*WHAT THE TASK ASKS*.
When you reach the line in the listing below that contains "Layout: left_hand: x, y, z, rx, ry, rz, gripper", begin returning lines exactly as written, and stop after the line that contains "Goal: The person". Return no other lines.

*AVAILABLE DATA*.

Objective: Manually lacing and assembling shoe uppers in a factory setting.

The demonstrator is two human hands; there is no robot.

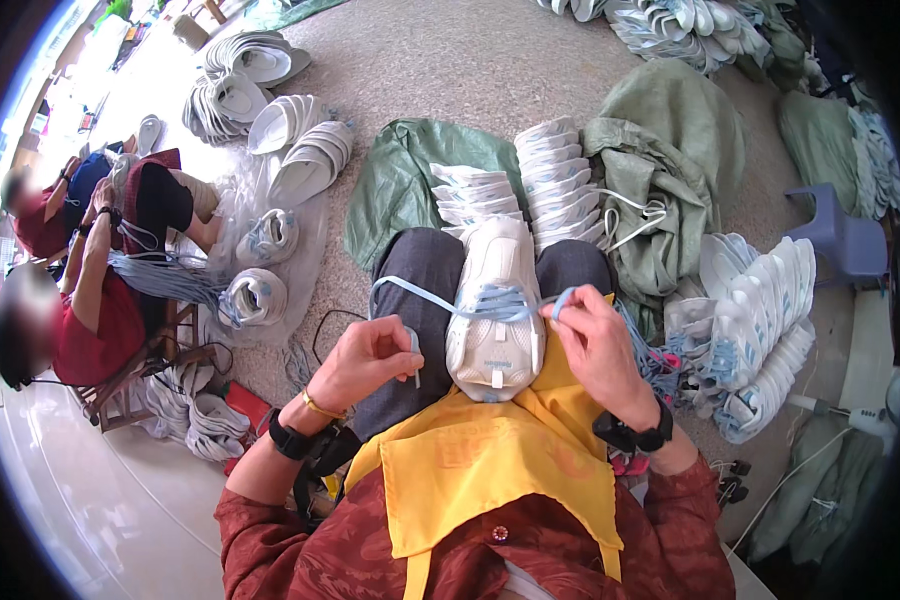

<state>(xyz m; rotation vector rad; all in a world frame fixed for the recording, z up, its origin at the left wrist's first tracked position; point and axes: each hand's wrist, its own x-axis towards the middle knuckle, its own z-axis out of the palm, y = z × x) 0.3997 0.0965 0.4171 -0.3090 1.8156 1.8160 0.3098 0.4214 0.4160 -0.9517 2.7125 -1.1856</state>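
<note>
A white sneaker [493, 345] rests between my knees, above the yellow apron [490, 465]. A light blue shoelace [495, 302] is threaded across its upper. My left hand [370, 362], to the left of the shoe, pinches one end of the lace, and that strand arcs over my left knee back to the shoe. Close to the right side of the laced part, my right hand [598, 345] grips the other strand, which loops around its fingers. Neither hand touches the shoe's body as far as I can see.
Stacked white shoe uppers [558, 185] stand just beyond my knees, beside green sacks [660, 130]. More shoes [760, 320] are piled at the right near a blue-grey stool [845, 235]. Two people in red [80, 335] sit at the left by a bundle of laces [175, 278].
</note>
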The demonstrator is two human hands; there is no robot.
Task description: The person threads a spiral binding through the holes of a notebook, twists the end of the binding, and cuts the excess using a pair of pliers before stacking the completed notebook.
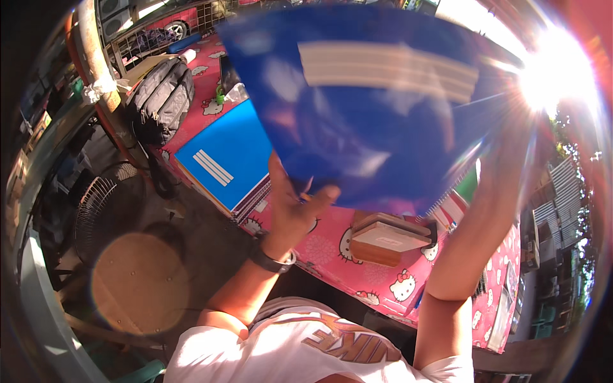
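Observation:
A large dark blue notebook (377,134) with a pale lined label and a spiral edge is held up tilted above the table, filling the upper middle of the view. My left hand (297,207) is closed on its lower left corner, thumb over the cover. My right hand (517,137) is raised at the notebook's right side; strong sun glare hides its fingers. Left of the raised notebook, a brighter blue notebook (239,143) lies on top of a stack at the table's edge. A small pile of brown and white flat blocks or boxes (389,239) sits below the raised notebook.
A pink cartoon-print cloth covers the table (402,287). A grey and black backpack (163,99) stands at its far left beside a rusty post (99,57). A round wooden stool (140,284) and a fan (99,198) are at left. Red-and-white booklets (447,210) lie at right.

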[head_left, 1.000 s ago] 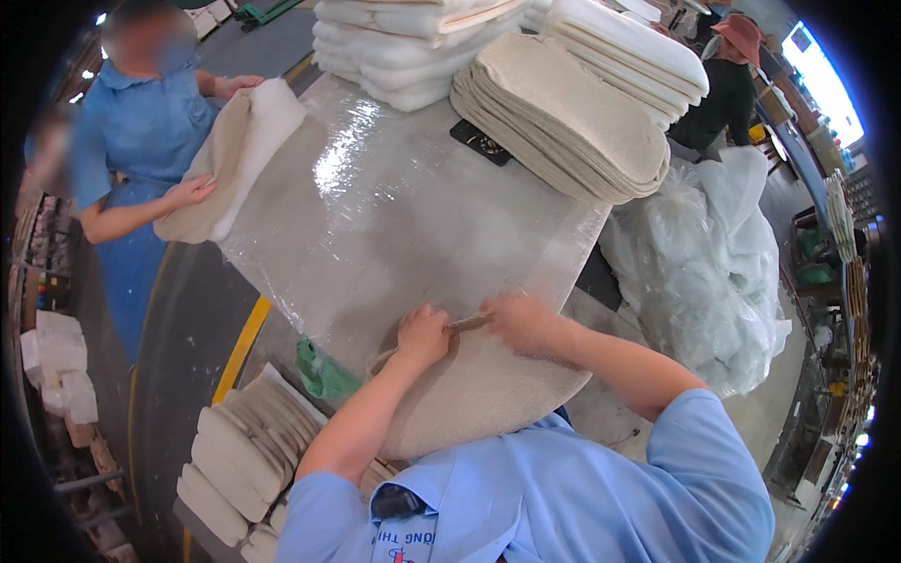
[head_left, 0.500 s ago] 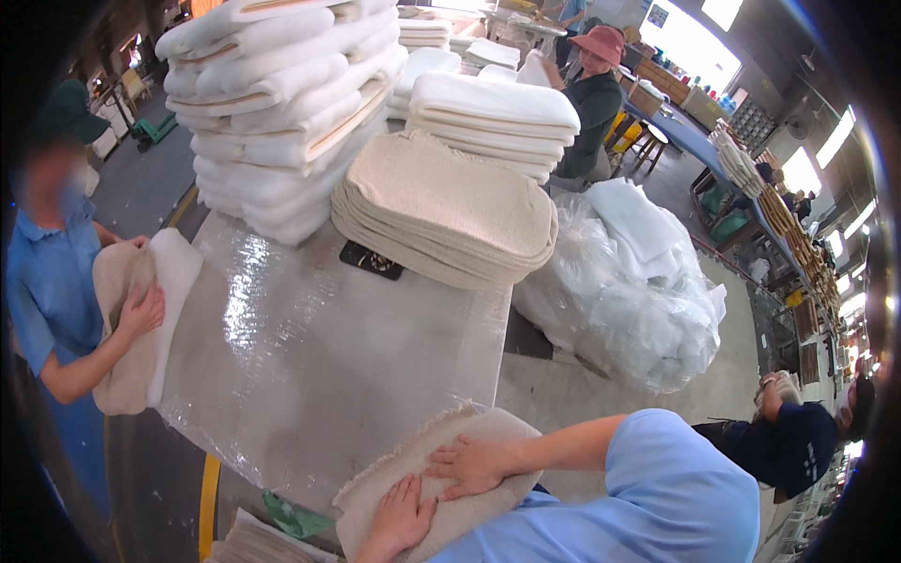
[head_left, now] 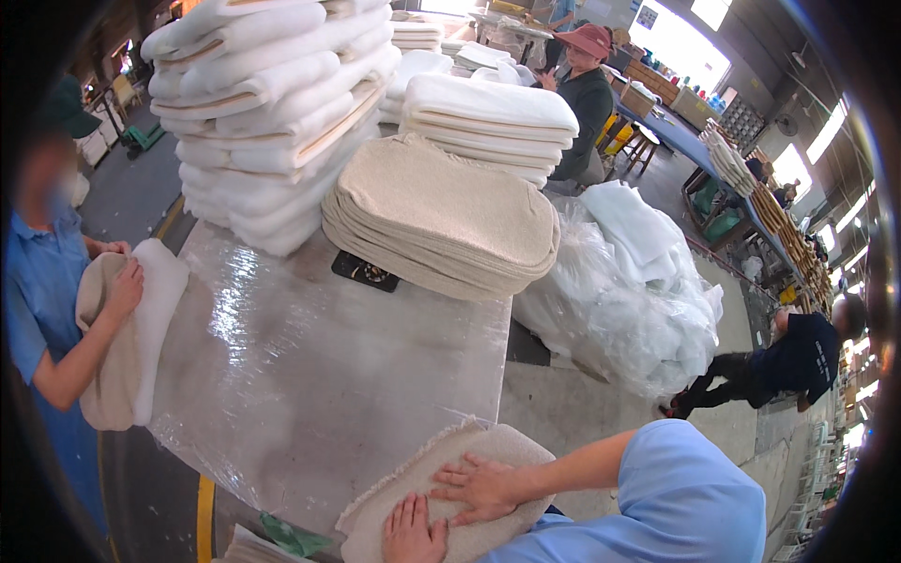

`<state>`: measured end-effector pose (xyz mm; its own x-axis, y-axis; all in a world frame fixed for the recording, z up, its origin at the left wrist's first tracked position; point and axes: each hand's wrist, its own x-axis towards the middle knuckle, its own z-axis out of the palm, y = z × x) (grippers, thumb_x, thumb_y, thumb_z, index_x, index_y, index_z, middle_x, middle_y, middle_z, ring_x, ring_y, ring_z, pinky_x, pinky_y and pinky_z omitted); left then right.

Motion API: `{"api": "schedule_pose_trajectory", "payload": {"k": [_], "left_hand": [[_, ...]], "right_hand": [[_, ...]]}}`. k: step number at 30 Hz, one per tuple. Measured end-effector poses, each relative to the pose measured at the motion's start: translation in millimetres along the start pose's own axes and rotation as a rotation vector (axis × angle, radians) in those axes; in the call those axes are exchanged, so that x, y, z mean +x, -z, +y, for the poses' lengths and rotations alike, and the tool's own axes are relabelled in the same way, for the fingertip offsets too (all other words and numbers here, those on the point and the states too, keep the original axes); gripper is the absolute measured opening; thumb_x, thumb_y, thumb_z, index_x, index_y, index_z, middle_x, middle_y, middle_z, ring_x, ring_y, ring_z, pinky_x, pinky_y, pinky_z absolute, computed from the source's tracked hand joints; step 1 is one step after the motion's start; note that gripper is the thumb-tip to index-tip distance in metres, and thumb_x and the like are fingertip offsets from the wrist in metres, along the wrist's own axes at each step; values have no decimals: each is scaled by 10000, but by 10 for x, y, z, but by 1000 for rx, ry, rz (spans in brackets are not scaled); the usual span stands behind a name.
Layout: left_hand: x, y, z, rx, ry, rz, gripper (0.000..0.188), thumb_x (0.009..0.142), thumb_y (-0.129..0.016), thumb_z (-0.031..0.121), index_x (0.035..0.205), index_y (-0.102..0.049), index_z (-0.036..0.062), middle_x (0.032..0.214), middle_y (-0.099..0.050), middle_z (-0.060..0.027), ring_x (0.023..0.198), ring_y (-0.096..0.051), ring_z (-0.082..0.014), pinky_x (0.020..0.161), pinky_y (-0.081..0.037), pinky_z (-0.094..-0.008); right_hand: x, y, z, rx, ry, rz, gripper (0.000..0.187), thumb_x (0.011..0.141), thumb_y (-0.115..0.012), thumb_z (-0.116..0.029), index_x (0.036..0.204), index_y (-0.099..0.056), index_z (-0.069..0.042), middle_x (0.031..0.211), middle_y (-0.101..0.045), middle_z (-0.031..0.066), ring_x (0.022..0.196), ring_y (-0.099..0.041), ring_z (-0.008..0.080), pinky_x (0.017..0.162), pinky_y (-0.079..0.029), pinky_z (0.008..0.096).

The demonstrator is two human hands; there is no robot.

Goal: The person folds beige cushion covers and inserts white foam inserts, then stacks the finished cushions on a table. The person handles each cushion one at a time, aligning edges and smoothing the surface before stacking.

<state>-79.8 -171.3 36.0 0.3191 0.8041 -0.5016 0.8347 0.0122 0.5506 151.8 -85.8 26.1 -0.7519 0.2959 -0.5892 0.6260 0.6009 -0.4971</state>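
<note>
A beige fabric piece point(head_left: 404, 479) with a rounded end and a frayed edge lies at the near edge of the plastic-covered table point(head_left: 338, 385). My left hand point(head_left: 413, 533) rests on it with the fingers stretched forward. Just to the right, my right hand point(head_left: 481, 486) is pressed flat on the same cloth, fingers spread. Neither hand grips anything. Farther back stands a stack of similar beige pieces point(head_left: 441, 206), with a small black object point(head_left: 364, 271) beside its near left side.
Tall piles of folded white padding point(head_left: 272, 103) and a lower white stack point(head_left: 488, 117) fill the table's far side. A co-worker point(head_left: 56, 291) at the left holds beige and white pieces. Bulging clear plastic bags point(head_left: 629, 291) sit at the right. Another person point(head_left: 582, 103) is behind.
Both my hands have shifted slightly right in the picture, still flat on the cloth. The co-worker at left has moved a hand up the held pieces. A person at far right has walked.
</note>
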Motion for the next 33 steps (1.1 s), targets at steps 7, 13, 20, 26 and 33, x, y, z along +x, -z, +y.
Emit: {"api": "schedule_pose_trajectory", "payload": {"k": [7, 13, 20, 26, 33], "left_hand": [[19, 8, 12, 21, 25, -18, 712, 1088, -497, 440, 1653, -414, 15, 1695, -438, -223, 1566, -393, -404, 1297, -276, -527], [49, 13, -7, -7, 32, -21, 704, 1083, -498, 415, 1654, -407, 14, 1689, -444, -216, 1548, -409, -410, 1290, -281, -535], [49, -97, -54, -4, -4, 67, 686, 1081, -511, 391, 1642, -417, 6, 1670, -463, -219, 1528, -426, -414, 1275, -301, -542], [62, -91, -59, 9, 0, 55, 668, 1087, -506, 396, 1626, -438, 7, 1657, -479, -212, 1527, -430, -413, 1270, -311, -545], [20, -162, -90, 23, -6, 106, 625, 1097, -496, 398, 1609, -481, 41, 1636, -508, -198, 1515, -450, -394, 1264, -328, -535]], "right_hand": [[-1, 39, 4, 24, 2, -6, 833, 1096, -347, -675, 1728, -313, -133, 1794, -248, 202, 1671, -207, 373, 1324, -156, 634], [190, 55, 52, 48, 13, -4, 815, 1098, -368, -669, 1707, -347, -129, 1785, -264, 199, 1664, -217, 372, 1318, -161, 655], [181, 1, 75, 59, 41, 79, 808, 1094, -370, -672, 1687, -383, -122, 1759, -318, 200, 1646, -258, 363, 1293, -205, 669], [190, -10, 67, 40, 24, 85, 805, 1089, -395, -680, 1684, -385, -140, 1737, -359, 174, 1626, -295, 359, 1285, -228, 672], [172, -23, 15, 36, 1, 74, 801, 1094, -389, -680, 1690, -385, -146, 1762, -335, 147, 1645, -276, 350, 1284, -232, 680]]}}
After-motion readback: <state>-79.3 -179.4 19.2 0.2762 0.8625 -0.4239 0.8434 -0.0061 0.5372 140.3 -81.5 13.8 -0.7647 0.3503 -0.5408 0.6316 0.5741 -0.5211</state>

*EXERCISE ANSWER*.
Layout: left_hand: x, y, z, rx, ry, rz, gripper (0.000..0.188), thumb_x (0.009..0.142), thumb_y (-0.129..0.016), thumb_z (-0.031..0.121), index_x (0.035..0.205), index_y (-0.102..0.049), index_z (-0.036..0.062), middle_x (0.032..0.214), middle_y (-0.099..0.050), middle_z (-0.060..0.027), ring_x (0.023..0.198), ring_y (-0.096..0.051), ring_z (-0.082..0.014), pinky_x (0.020..0.161), pinky_y (-0.081..0.037), pinky_z (-0.094..-0.008); right_hand: x, y, z, rx, ry, rz, gripper (0.000..0.187), thumb_x (0.011..0.141), thumb_y (-0.115..0.012), thumb_z (-0.116..0.029), index_x (0.036..0.204), index_y (-0.099..0.056), index_z (-0.069..0.042), middle_x (0.031..0.211), middle_y (-0.101..0.045), middle_z (-0.031..0.066), ring_x (0.022..0.196), ring_y (-0.099..0.041), ring_z (-0.008..0.080), pinky_x (0.017..0.162), pinky_y (-0.079..0.029), pinky_z (0.008..0.096).

The demonstrator is two human hands; there is no robot.

Goal: The person folds beige cushion covers and inserts white foam inserts, then stacks the finished cushions on a table. The person handles each cushion one at a time, aligning edges and smoothing the surface before stacking.

No further output is expected here.